Je félicite également le rapporteur pour l'ampleur du travail qu'il a accompli ainsi que pour la qualité et la précision de son rapport.
Soyons francs, l'examen de ce projet de loi revêt avant tout une dimension symbolique. Il faut bien sûr nous en réjouir. Si nous portons collectivement la volonté qu'il manifeste, ce texte est aussi de nature à ouvrir une refondation profonde de notre histoire et de nos rapports avec les pays auxquels nous lie un passé colonial. Félicitons-nous donc de pouvoir collectivement porter cette ambition à partir d'aujourd'hui.
Félicitons-nous également du chemin parcouru en quelques années, sous l'impulsion du Président de la République : souvenons-nous qu'en 2016, M. Jean-Marc Ayrault, alors ministre des affaires étrangères, avait balayé la restitution demandée par le Bénin, en se réfugiant derrière la complexité des règles du code civil et du code du patrimoine. En 2018, le Président de la République avait déclaré que le patrimoine africain devait être mis en valeur à Paris mais aussi à Dakar, Lagos, Cotonou, et souhaité que d'ici à cinq ans, les conditions soient réunies pour des restitutions temporaires ou définitives du patrimoine africain. Il a fallu un courage politique inédit au Président de la République pour opérer un virage radical lors du discours de Ouagadougou.

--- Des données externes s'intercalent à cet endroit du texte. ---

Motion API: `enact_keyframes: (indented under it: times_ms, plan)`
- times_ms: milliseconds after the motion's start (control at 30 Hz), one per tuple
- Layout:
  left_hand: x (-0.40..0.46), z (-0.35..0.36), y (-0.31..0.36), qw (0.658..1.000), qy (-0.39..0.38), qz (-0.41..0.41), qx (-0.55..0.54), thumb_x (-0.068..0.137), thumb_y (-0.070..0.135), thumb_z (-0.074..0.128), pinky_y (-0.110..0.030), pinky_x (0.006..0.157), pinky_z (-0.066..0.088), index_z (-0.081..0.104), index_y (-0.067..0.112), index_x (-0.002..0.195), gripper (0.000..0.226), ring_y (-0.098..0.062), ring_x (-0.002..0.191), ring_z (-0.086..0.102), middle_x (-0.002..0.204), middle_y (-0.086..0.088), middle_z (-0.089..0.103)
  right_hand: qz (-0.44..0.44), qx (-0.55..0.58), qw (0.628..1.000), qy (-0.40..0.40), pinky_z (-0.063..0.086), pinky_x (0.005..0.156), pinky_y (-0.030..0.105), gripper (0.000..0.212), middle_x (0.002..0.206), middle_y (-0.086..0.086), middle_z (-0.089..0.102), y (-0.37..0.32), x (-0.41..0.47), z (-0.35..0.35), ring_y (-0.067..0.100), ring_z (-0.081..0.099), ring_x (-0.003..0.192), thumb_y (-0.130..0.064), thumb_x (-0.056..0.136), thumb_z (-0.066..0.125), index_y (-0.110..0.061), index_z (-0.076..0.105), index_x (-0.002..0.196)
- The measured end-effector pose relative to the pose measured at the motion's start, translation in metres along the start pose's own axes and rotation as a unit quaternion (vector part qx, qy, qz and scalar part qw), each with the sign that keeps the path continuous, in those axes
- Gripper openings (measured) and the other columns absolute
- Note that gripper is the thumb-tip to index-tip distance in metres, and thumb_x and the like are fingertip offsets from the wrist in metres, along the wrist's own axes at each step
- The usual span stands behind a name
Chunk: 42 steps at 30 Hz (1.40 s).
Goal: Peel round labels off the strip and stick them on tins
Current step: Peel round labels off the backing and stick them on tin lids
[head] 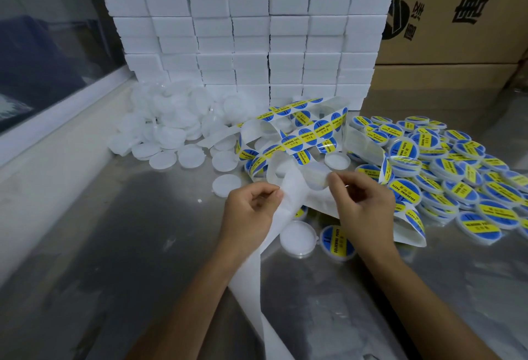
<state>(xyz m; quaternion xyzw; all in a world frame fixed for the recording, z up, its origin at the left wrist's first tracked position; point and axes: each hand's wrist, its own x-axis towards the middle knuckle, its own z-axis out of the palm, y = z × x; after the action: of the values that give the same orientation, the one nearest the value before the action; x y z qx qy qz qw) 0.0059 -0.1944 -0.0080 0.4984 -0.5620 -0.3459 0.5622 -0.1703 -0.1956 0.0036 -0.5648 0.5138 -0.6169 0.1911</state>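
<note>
A long white backing strip (288,211) carries round blue-and-yellow labels (303,138) and loops across the steel table. My left hand (251,211) pinches the bare strip near its edge. My right hand (360,202) pinches the strip a little to the right, above the table. Below my hands lie an unlabelled white tin (297,235) and a labelled tin (338,242). Many labelled tins (457,176) are heaped at the right. Plain white tins (177,128) are piled at the back left. Whether a label sits in my right fingers is hidden.
A wall of stacked white boxes (257,30) stands behind the piles. Brown cardboard cartons (457,16) rise at the back right. A window ledge (57,119) runs along the left. The empty strip tail (257,302) trails toward me over the steel table (128,245).
</note>
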Motion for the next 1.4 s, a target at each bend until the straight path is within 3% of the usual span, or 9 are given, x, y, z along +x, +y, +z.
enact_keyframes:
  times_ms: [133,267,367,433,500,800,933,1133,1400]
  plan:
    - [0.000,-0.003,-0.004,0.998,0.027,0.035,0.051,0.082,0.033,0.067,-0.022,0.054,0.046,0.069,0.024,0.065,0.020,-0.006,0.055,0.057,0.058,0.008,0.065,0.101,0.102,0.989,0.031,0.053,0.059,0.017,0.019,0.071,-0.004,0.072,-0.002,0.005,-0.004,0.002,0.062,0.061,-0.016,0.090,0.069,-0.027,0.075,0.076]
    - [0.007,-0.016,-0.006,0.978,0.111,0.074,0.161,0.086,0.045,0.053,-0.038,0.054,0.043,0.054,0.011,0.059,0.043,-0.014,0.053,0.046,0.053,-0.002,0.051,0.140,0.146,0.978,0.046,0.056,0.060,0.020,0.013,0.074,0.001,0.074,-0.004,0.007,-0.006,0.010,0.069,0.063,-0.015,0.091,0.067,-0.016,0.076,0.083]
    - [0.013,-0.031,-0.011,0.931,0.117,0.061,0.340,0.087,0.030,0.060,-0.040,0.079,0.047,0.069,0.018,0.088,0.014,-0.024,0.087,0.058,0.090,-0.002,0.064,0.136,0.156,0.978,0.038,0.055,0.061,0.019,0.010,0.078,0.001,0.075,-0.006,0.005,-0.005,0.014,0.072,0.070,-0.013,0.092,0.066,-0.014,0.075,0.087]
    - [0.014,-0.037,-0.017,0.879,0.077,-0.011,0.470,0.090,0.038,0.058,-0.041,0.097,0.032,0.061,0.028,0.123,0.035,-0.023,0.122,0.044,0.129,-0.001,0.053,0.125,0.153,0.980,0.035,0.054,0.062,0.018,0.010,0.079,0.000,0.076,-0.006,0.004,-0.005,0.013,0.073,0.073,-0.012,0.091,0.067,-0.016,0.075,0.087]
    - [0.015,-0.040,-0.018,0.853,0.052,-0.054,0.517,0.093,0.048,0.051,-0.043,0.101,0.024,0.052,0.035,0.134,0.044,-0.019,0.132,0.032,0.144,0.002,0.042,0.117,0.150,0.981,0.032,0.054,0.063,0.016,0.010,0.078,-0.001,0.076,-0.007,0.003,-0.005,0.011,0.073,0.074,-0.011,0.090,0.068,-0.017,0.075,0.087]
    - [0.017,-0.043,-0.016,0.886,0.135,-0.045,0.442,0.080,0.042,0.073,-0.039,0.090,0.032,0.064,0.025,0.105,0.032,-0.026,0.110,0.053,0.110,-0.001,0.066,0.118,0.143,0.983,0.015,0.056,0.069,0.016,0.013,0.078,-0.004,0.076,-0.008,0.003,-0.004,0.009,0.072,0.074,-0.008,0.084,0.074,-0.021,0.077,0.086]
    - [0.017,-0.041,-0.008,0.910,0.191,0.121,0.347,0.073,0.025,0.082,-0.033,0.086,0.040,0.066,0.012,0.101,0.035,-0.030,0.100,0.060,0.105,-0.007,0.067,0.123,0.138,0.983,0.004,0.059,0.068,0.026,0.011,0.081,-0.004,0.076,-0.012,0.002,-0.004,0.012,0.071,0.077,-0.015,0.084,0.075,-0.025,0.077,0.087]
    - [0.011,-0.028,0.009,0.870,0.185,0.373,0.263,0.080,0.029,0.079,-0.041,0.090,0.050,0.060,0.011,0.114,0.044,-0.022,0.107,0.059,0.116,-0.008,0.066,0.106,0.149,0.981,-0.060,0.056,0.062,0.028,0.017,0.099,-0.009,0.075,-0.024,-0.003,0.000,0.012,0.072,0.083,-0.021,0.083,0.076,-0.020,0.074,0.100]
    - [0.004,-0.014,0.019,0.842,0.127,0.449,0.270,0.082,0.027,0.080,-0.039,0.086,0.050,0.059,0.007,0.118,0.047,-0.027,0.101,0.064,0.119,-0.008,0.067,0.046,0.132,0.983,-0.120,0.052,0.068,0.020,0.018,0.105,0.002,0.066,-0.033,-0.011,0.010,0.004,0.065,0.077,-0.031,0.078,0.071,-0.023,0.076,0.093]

C'est la raison pour laquelle le groupe Mouvement démocrate (MODEM) et démocrates apparentés soutiendra ce projet de loi. Il appelle surtout à amplifier ce mouvement et à le rendre beaucoup plus ambitieux. De fait, le texte n'apporte qu'une réponse immédiate, ponctuelle et très partielle. À ce stade, il ne répond clairement pas à l'ambition exprimée par le Président de la République, et que je partage. Le texte invite en effet à réfléchir sur les règles qui entourent les restitutions, telles qu'elles sont actuellement permises. Nous souhaitons qu'à travers une mission ou un rapport parlementaire, qui associerait la commission des affaires étrangères et notre commission, nous puissions redéfinir le principe d'inaliénabilité des collections des musées publics, et comprendre comment transformer les dispositions de l'article L. 451-7 du code du patrimoine, qui empêche le déclassement des œuvres issues d'un legs ou d'un don, sans passer par une loi ad hoc.

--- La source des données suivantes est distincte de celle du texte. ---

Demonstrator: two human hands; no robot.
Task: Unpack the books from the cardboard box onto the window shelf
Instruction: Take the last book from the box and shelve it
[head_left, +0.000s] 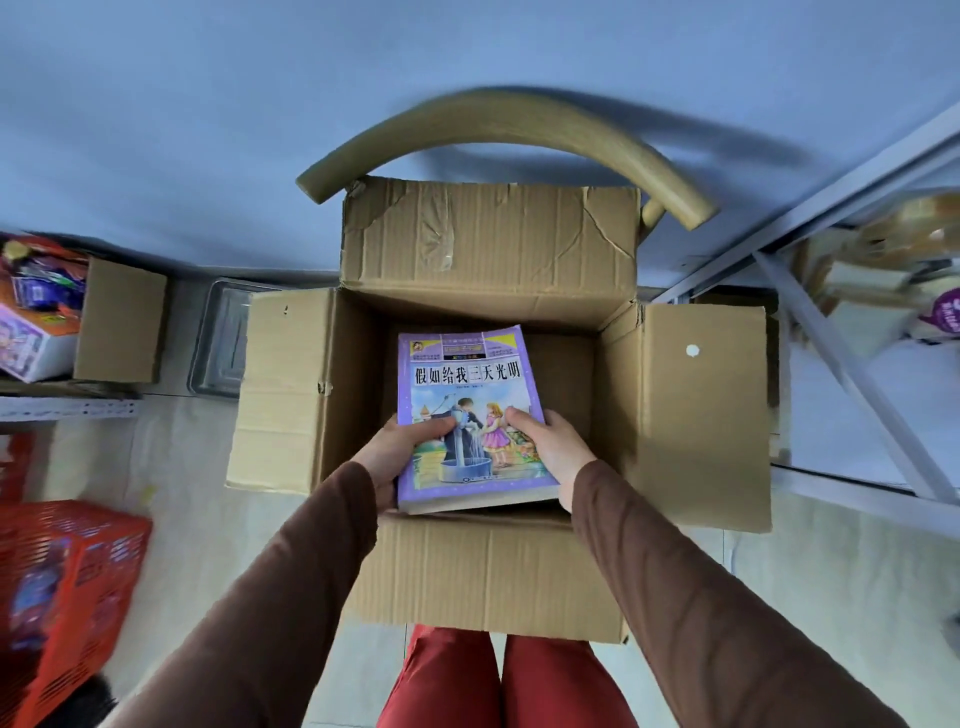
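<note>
An open cardboard box stands on a chair in front of me, all its flaps folded outward. Over its opening I hold a purple paperback book with a picture of two children on the cover. My left hand grips the book's lower left edge, thumb on the cover. My right hand grips the lower right edge the same way. The book's near edge looks thick, so there may be more than one book; I cannot tell. The box's floor beside the book is dark.
The chair's curved wooden backrest arcs behind the box. A white metal frame runs along the right. A red plastic basket sits at lower left, and a smaller cardboard box and a clear tray at left.
</note>
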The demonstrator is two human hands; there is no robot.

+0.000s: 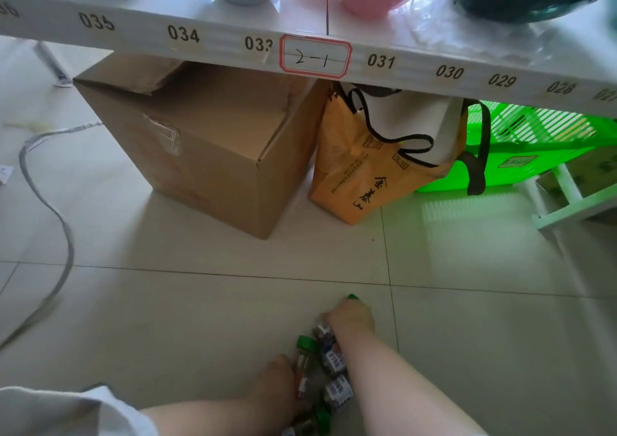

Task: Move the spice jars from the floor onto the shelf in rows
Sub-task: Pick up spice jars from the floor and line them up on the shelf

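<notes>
Several small glass spice jars (329, 369) with green caps and white labels lie clustered on the tiled floor at the bottom centre. My left hand (278, 384) rests against the left side of a green-capped jar (305, 357), fingers curled on it. My right hand (350, 317) reaches over the far end of the cluster and closes on a labelled jar (323, 331); its fingertips are hidden beneath the hand. The white shelf (213, 40), with number labels along its front edge, spans the top of the view.
Under the shelf stand a cardboard box (207, 148), an orange bag (370, 172) and a green plastic crate (534, 148). Bowls and plastic-wrapped items sit on the shelf. A grey cable (50, 222) snakes across the floor at left.
</notes>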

À l'issue de cette démarche, l'objectif est de proposer une loi-cadre sur les restitutions, afin de leur donner une procédure claire, lisible et fluide, qui ne serait pas dépendante des aléas ou du bon vouloir politique ou réglementaire. Tout l'intérêt sera de créer alors un subtil équilibre entre exigence de préservation du patrimoine français et création d'une procédure de restitution universelle.
C'est ainsi que nous pourrons répondre aux questions que ce texte soulève, notamment sur le renforcement de l'accès aux musées africains, la formation des conservateurs et restaurateurs d'œuvres d'art, la facilitation des prêts, de la circulation et du dialogue, de musée à musée, ou le déploiement de l'expertise de l'agence France-Muséums à travers le monde. Nous devons également dépasser la notion de restitution pour fonder une politique partenariale sincère et équitable, construite sur une confiance réciproque avec les États et les musées africains.
J'appelle enfin l'attention sur l'indispensable suivi des œuvres restituées. Le risque peut exister de voir se perdre la trace de ces œuvres dans des pays soumis parfois à une instabilité politique importante et croissante. Des institutions existent, comme l'Organisation des Nations unies pour l'éducation, la science et la culture (UNESCO), qui nous semblent particulièrement adaptées à ce processus.
Enfin, je rappellerai la portée universelle de ces œuvres. Quiconque s'est rendu au Musée du quai Branly-Jacques Chirac a pu ressentir la profondeur humaine des objets dont nous parlons. C'est le sens même de la philosophie humaniste qui nous inspire depuis deux siècles : rendre accessible au plus grand nombre le legs artistique, culturel et spirituel de nos histoires, devenu notre histoire.
L'initiative que nous nous apprêtons à voter aujourd'hui est décisive, à bien des égards, mais elle ne peut rester à ce stade d'ébauche. C'est pourquoi nous appelons à lui donner rapidement sa pleine dimension.